Evangelización | Carlos Pérez Laporta
Lo mismo que el Padre resucita a los
muertos y les da vida, así también el Hijo da vida a los que quiere
Miércoles de la 4ª semana de Cuaresma / Juan 5,
17-30
Evangelio: Juan 5, 17-30
En aquel tiempo, dijo Jesús a los
judíos:
«Mi Padre sigue actuando, y yo
también actúo».
Por eso los judíos tenían más ganas
de matarlo: porque no sólo quebrantaba el sábado, sino también llamaba a Dios
Padre suyo, haciéndose igual a Dios.
Jesús tomó la palabra y les dijo:
«En verdad, en verdad os digo: el
Hijo no puede hacer nada por su cuenta sino lo que viere hacer al Padre. Lo que
hace este, eso mismo hace también el Hijo, pues el Padre ama al Hijo y le
muestra todo lo que él hace, y le mostrará obras mayores que esta, para vuestro
asombro. Lo mismo que el Padre resucita a los muertos y les da vida, así
también el Hijo da vida a los que quiere.
Porque el Padre no juzga a nadie,
sino que ha confiado al Hijo todo el juicio, para que todos honren al Hijo como
honran al Padre. El que no honra al Hijo, no honra al Padre que lo envió. En
verdad, en verdad os digo: quien escucha mi palabra y cree al que me envió
posee la vida eterna y no incurre en juicio, sino que ha pasado ya de la muerte
a la vida.
En verdad, en verdad os digo: llega
la hora, y ya está aquí, en que los muertos oirán la voz del Hijo de Dios, y
los que hayan oído vivirán.
Porque, igual que el Padre tiene
vida en sí mismo, así ha dado también al Hijo tener vida en sí mismo. Y le ha
dado potestad de juzgar, porque es el Hijo del hombre.
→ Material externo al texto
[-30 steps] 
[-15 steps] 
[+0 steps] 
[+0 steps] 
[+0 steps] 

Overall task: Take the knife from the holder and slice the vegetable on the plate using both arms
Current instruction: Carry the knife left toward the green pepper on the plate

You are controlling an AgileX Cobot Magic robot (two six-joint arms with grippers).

No os sorprenda, porque viene la
hora en que los que están en el sepulcro oirán su voz: los que hayan hecho el
bien saldrán a una resurrección de vida; los que hayan hecho el mal, a una
resurrección de juicio. Yo no puedo hacer nada por mí mismo; según le oigo,
juzgo, y mi juicio es justo, porque no busco mi voluntad, sino la voluntad del
que me envió».
Comentario
Es curioso que la razón por la que
«los judíos tenían más ganas de matarlo» era porque «llamaba a Dios Padre suyo,
haciéndose igual a Dios». En la comunidad judía de ese momento eso se explica
por la relevancia social de todo lo religioso: la diferencia religiosa
constituía un peligro social, un desorden. Desde esa perspectiva sociológica,
nosotros sencillamente habríamos tenido la de Jesús por una nueva revelación a
añadir al mercado de las religiones.
Pero desde la perspectiva personal
sucede algo más. Esa intimidad de Jesús con el Padre genera cuanto menos
asombro: «Mi Padre sigue actuando, y yo también actúo […] el Hijo no puede
hacer nada por su cuenta sino lo que viere hacer al Padre. […] Yo no puedo
hacer nada por mí mismo; según le oigo, juzgo, y mi juicio es justo, porque no
busco mi voluntad, sino la voluntad del que me envió».
No hay más alternativas: o Jesús es
un loco o es realmente es el Hijo de Dios. Pero la locura no genera esa
serenidad en medio del peligro de muerte. Le acosan, le persiguen, quieren
matarle. Pero Jesús sabe que no hay nada que pueda separarle del Padre. El amor
que se tienen es el Amor Eterno que son. Semejante paz es la que Dios lleva
tratando de transmitir a su pueblo desde el inicio de la historia: «Sion decía:
“Me ha abandonado el Señor, mi dueño me ha olvidado”. ¿Puede una madre olvidar
al niño que amamanta, no tener compasión del hijo de sus entrañas? Pues, aunque
ella se olvidara, yo no te olvidaré» (Is 49, 14-15; 1ª L). Esa es la profunda
novedad de Cristo: en su amor por nosotros derramado con su sangre en la cruz
conocemos que somos suyos, que nada puede separarnos del Amor. Ni tan siquiera la muerte.